The Biology of Aging
February 20, 2011
- Robert Arking
- Oxford University Press (2/2/2006)
Amazon | Robert Arking’s Biology of Aging, 3rd edition, is an introductory text to the biology of aging which gives advanced undergraduate and graduate students a thorough review of the entire field. His prior two editions have also served admirably as a reference text for clinicians and scientists. This new edition captures the extraordinary recent advances in our knowledge of the ultimate and proximal mechanisms underlying the phenomenon of aging. As a result, six important conceptual changes are included here:
· Clarified distinctions between the biological mechanisms involved in longevity determination and those involved in senescent processes. · A new conceptual framework around which we can organize all the new facts about aging. This will assist readers to make sense of the information and use the data to form their own ideas. · Increased knowledge of aging cells has lead to new ideas on how a cell transits from a healthy state to a senescent state, while still allowing for high levels of intra- and inter-specific variability. · Discussion of senescent mechanisms assists the reader to understand that aging is a non-programmatic loss of function, likely arising from the loss of regulatory signals, and so is modifiable in the laboratory. · Because the standard evolutionary story does not fully explain the evolution of social organisms, this edition also includes recent work dealing with intergenerational resource transfers. · Lastly, if aging mechanisms are plastic, then the demand to move these anti-aging interventions into the human arena will inevitably grow. A discussion of the biological and ethical arguments on both sides of the question frames the question in an appropriate manner.

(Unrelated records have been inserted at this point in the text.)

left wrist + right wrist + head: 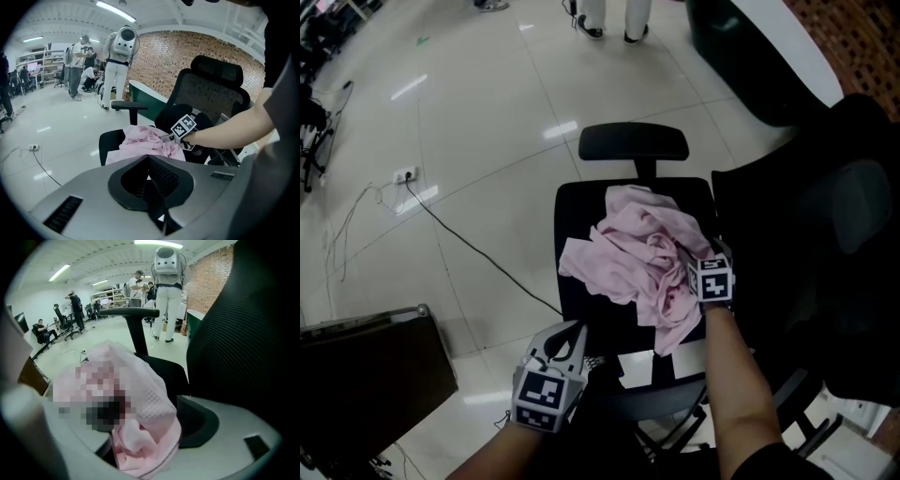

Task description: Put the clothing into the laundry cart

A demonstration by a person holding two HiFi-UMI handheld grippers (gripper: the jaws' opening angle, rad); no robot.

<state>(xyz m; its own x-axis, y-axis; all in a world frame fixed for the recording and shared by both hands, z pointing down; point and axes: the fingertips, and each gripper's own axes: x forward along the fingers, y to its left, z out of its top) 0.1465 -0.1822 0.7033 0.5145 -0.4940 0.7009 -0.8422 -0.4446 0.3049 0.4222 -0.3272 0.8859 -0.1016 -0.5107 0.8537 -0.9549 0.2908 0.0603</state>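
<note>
Glossy white tiles (487, 141) are stretching away under strip lights, with people (117, 65) standing about in the distance and a brown box (366, 370), possibly the cart, sitting at the lower left of the head view. A black chair (633, 142) is facing the person, and the pink garment (628, 253) is lying crumpled on its seat, reaching toward the near edge. The right gripper (710, 246) is sitting in the heap's right side with its jaws standing wide and a fold of cloth bunching between them, not yet pinched. The left gripper (574, 330) is hovering off the seat's near left corner, jaws together and holding nothing. The garment is looking light, soft and limp, with a waffle weave that should be giving the pads some bite; it will likely be sagging and trailing once raised. Closing on the thick bunched middle, rather than a loose hem, is looking like the surest hold, with the left gripper taking the far flap.
</note>
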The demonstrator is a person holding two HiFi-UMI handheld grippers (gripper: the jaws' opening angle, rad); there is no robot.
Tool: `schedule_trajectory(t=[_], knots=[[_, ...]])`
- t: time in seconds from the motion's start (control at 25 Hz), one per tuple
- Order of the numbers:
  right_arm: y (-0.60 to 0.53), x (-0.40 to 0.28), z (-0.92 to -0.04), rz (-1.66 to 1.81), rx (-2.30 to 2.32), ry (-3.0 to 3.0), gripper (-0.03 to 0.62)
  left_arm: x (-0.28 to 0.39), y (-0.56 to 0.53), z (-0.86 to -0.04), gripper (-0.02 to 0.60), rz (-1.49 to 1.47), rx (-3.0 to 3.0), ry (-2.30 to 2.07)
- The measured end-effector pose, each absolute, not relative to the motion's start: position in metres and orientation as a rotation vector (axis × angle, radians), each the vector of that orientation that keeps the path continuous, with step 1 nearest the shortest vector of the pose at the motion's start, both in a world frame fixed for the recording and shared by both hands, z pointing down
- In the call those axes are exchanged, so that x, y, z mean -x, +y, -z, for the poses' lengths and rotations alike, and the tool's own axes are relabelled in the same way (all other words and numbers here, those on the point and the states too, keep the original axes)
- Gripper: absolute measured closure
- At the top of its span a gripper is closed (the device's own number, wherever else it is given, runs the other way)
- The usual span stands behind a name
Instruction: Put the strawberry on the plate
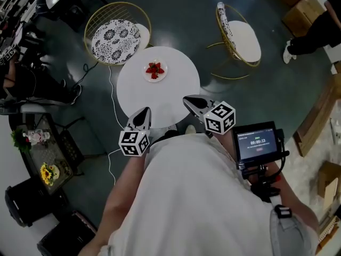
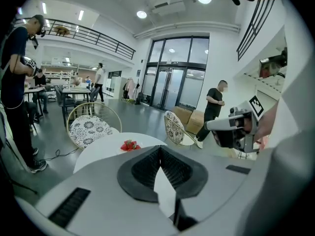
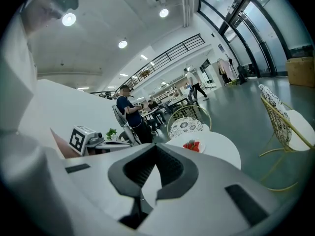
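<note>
Several red strawberries [image 1: 155,70] lie on a small white plate [image 1: 162,64] toward the far side of a round white table [image 1: 176,92]. Both grippers hover off the table's near edge, close to my body. My left gripper [image 1: 145,111] is shut and holds nothing. My right gripper [image 1: 187,99] is shut too, also with nothing in it. In the left gripper view the jaws [image 2: 159,149] meet, and the strawberries [image 2: 129,145] lie well ahead. In the right gripper view the shut jaws [image 3: 154,146] point toward the strawberries [image 3: 192,145].
Two gold wire chairs stand beyond the table, one with a patterned cushion [image 1: 116,33], one tipped sideways [image 1: 238,39]. A white cable [image 1: 111,97] runs over the floor at left. A low table with flowers [image 1: 45,161] is at left, cardboard boxes [image 1: 303,15] at right.
</note>
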State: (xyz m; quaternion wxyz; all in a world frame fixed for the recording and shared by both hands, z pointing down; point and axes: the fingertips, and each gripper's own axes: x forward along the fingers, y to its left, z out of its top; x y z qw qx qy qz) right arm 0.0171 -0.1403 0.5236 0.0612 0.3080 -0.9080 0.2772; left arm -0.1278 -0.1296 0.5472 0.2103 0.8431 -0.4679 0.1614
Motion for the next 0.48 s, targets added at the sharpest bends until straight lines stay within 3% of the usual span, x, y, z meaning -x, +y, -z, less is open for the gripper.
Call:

The mass of data related to aging is summarized into fifteen focused chapters, each dealing with some particular aspect of the problem. The last two chapters integrate all this material into a coherent view of how the relevant biological processes change over the life span. This view is expressed in two non-technical figures (you might say that the whole book exists to fully support Figs 9-4 & 14-9), whose meanings are elucidated as the reader progresses through the book.